Dalam tradisi lama, bila ada tetangga, kerabat atau saudara yang meninggal dunia, maka para kerabat famili dan tetangga biasanya akan berkumpul dan “jagongan” (berbincang-bincang) di rumah duka. Mereka bukannya mendoakan mayit tetapi begadang dengan bermain kartu/judi atau mabuk-mabukan. Wali Songo tidak serta merta membubarkan tradisi tersebut, tetapi masyarakat dibiarkan tetap berkumpul namun acaranya diganti dengan mendoakan mayyit.

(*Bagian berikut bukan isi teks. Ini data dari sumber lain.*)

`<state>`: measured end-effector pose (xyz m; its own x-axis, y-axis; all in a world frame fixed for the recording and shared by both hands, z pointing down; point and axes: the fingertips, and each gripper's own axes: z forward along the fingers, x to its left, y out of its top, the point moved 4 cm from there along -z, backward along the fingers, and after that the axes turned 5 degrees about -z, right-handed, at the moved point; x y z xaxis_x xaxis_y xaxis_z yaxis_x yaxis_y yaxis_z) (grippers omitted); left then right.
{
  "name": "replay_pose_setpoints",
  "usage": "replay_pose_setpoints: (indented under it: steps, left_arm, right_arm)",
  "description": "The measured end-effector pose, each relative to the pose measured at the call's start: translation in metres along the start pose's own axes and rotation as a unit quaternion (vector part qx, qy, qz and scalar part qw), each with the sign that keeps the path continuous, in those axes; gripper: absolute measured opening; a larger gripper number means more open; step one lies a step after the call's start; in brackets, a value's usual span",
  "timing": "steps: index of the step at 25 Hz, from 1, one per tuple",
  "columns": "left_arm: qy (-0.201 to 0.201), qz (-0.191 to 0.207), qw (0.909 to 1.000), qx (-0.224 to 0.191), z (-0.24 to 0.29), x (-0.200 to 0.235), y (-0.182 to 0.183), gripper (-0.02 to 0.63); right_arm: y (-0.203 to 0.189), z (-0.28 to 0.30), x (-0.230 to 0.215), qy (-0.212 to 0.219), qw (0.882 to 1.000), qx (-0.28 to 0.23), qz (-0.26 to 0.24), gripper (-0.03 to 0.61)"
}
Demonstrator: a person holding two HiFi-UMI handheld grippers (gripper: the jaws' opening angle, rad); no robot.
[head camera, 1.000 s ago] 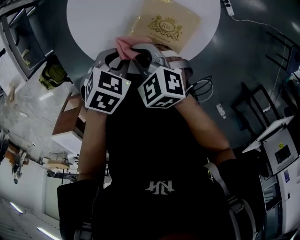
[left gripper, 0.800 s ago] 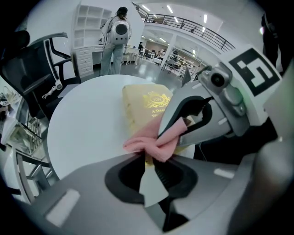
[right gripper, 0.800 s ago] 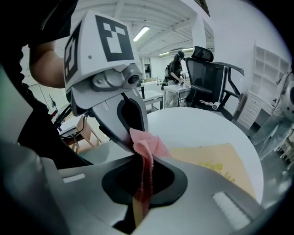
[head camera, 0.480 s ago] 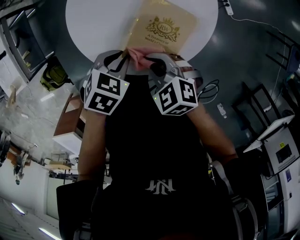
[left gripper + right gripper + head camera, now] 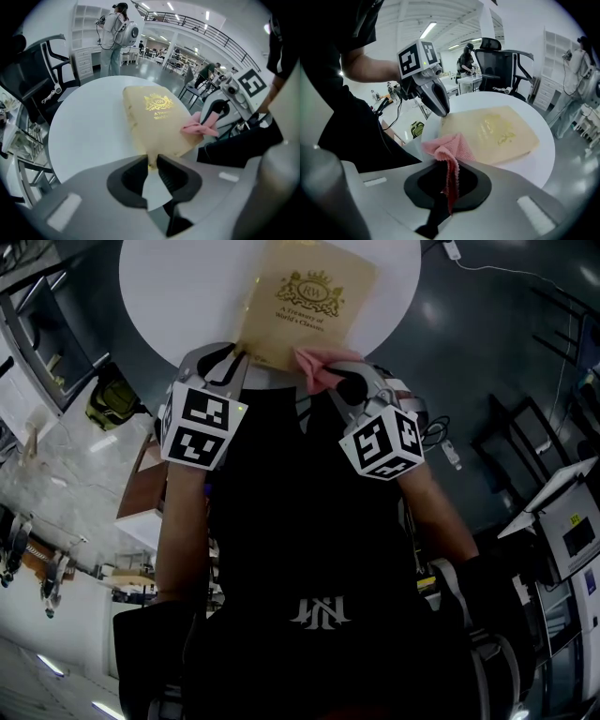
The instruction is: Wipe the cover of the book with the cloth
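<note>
Dark grey floor [image 5: 487, 343] of an open workshop hall spreads all round, with an office chair [image 5: 506, 61] beyond the book's far side, and on it stands a round white table [image 5: 178, 296] that carries the book [image 5: 305, 306], a large cream volume lying flat, cover up, its near edge reaching the table's rim on the person's side. At the book's near left corner the left tongs [image 5: 152, 161] are clamped on that corner and pin it in place; their jaws have just been easing apart a little, yet the corner sits between them under the pads. At the book's near right corner the right tongs [image 5: 449, 174] are closed on the pink cloth [image 5: 447, 147], whose free fold lies on the cover there while a tail hangs down between the jaws. The gold crest [image 5: 311, 289] and the title lines sit further up the cover, beyond the cloth. Judging by this, wiping looks under way but far from finished: only the near strip is under the cloth, the middle and far part of the cover appear left to do, and no dirt shows to tell what is already clean
</note>
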<state>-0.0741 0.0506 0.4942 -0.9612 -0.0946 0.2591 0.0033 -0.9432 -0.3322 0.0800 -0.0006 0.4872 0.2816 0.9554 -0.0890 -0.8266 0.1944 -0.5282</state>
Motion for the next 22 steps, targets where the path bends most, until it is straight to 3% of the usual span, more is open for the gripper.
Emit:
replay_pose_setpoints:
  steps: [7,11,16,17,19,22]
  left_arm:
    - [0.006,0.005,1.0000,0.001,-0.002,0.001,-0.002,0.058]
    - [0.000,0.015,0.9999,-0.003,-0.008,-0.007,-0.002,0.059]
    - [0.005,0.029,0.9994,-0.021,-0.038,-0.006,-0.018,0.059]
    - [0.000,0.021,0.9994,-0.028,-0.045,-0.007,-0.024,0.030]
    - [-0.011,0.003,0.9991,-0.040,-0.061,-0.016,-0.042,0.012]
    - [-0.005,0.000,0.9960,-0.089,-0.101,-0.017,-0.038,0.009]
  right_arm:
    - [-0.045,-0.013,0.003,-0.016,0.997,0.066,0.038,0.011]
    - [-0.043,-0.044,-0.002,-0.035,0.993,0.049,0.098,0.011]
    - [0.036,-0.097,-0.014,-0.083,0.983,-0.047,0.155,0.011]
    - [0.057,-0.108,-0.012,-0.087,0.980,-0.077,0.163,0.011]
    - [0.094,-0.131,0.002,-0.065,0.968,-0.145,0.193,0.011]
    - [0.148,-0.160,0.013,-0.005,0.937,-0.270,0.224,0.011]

Tahlilan juga bisa memotivasi orang yang tertimpa musibah agar lebih bersabar dan tidak melakukan ratapan, menghiburya agar melupakannya, meringankan tekanan kesedihan dan himpitan musibah yang menimpanya, dan lain sebagainya. Tidak ada yang lebih baik dari menghibur serta meringankan bebannya selain mengajaknya berdzikir (mengingat Allah), dan berdoa bersama-sama, mendoakan si mayyit dan keluarga yang ditinggalkannya.
Melalui tahlilan, akan terbentuk pembinaan umat lewat jalur jamaah kebersamaan serta tercipta kesinambungan antar generasi (tua dan muda) dengan baik. Dengan di bangunnya komunikasi model ini, akan timbul penghormatan dan penghargaan kepada generasi sebelumnya, yaitu generasi yang sudah wafat. Inilah salah bentuk persaudaraan muslim yang dicoba untuk diwujudkan melalui aktivitas tahlil.